OLD Mutual Zimbabwe group’s after tax profit increased nearly six times to $91,8 million driven by the surge in investment income from non-banking.
Basic earnings per share improved to 26,7 cents from 3,7 cents previously on the back of an increase in net profit.
Total revenue increased by 126 percent to $460,5 million in the full year period to December 31, driven by a surge in investment income from non-banking and gross earned premiums.
Investment income from non-banking increased by 202 percent from a loss of $126,2 million in the previous year to $128,8 million, driven by unrealised gains of $101,6 million from financial assets held by the group in the period.
Basically the increase in investment income from non-banking was on the back of an increase in value of equities buoyed by the rally on the stock market following the introduction of bond notes.
Gross Premiums written in the period were up three percent from $183,5 million in the previous year to $188,8 million.
Old Mutual is an integrated financial services group whose activities include life assurance, short term insurance, property investment, asset management and banking activities through its Central African Building Society (CABS).
Non-life sales were up 23 percent to $273 million while life sales declined by 26 percent to $21,1 million in the period.
Property investment dropped four percent from $408,4 million in the previous year to $392,6 million.
Interest income was lower by 7,4 percent from $100,8 million in the previous year to $93,3 million on the back of the central bank’s directive to reduce interest rates while fees and commission income increased by 4 percent to 60,3 million.
“Banking interest income was down due to impact of interest rate cuts at the end of 2015 while fees income was up as a result of increasing transaction volumes in the banking business”, finance director, Takura Mudekunye said.
Credit loss and impairment charges declined by 79 percent from $16 million in the previous year to $3,5 million due to recoveries from previous NPLs.
“Credit loss and impairment charges went down due to recovery of previously non-performing loans as well as effective management of NPLs,” said Mudekunye.
Chief executive, Jonas Mushosho said CABS’s non-performing loans ratio (NPL) is at 8,2 percent.
The investment services unit registered an 8 percent decline in operating profit from $7,2 million in the previous year to $6,6 million weighed down by a decrease in net client cash flows.
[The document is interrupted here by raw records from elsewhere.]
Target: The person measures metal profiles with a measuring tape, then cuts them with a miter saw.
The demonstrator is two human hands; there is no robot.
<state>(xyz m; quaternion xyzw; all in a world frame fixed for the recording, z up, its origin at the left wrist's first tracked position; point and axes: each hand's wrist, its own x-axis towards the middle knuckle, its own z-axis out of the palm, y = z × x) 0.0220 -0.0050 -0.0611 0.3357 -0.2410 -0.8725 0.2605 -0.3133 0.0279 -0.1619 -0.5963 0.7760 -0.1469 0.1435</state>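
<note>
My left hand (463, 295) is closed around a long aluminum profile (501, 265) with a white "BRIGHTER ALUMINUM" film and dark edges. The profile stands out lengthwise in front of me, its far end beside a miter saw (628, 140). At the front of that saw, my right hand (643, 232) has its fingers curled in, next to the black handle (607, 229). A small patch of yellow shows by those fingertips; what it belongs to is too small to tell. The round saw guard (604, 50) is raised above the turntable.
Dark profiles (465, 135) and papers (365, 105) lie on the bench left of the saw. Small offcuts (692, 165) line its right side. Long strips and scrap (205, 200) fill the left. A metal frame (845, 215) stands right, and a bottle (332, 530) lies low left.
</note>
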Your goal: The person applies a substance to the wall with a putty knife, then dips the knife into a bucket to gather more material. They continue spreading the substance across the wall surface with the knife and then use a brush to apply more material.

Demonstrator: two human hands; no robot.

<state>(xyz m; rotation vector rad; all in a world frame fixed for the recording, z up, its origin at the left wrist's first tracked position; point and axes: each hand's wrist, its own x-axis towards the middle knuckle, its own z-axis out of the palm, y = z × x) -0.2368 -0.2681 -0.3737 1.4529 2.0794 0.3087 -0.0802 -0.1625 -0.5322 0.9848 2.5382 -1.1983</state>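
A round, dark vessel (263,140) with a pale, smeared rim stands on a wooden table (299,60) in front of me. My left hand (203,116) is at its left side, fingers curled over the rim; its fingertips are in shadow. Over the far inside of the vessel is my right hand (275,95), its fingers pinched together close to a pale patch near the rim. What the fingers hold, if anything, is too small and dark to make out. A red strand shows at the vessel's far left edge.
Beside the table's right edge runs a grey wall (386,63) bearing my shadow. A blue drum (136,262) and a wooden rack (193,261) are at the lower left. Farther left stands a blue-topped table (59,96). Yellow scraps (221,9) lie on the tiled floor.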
Net client cash flows value declined by 57 percent to $29,5 million from $68,9 million on the back of uncertainty surrounding the introduction of bond notes.
Funds under management increased by 13 percent from $1,6 billion in the previous year to $1,8 billion.
Loans and advances at $583,2 million were up 4 percent while deposits are also up by 4,3 percent to $624,5 million.
The amount of treasury bills (TBs) that the group holds increased by 13,5 percent from $78,3 million in the previous year to $88,9 million.
Mushosho said the banking segment, CABS has treasury bills (TBs) amounting to $79 million on its balance sheet.
Capital adequacy ratio maintained at 18 percent against a regulatory minimum of 12 percent.